Dataset items:
# # #
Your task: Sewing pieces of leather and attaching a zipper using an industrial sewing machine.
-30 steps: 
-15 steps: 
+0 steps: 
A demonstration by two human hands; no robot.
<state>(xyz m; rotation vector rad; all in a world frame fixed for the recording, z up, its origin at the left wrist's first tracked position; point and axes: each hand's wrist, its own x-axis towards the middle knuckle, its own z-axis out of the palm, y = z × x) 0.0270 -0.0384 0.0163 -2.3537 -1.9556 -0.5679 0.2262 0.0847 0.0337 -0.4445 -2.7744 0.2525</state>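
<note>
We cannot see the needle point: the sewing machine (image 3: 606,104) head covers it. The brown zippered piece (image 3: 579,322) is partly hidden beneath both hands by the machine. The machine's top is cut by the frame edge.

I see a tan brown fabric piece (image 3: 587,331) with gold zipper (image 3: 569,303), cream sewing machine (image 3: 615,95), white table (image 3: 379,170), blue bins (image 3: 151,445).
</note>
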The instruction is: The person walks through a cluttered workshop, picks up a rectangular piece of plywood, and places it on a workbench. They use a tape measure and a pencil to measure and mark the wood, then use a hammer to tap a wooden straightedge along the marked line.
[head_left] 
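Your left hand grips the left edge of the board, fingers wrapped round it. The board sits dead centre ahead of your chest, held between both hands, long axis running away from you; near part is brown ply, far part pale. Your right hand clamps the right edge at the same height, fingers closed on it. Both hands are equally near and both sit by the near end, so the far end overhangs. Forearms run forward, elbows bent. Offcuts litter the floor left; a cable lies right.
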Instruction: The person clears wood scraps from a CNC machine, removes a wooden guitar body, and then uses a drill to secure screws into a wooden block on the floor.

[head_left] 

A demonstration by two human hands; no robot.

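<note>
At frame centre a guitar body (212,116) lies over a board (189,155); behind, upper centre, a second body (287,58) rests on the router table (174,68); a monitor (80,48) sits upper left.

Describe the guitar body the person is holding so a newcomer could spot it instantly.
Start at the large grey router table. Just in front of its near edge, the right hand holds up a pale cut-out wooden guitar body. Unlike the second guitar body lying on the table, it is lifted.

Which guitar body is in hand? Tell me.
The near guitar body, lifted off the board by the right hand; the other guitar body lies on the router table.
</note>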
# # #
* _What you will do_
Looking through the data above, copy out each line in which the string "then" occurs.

* _Final answer_
The instruction is: The person walks through a cluttered workshop, picks up a rectangular piece of plywood, and places it on a workbench. They use a tape measure and a pencil to measure and mark the wood, then use a hammer to tap a wooden straightedge along the marked line.
Instruction: The person clears wood scraps from a CNC machine, removes a wooden guitar body, and then uses a drill to secure screws into a wooden block on the floor.

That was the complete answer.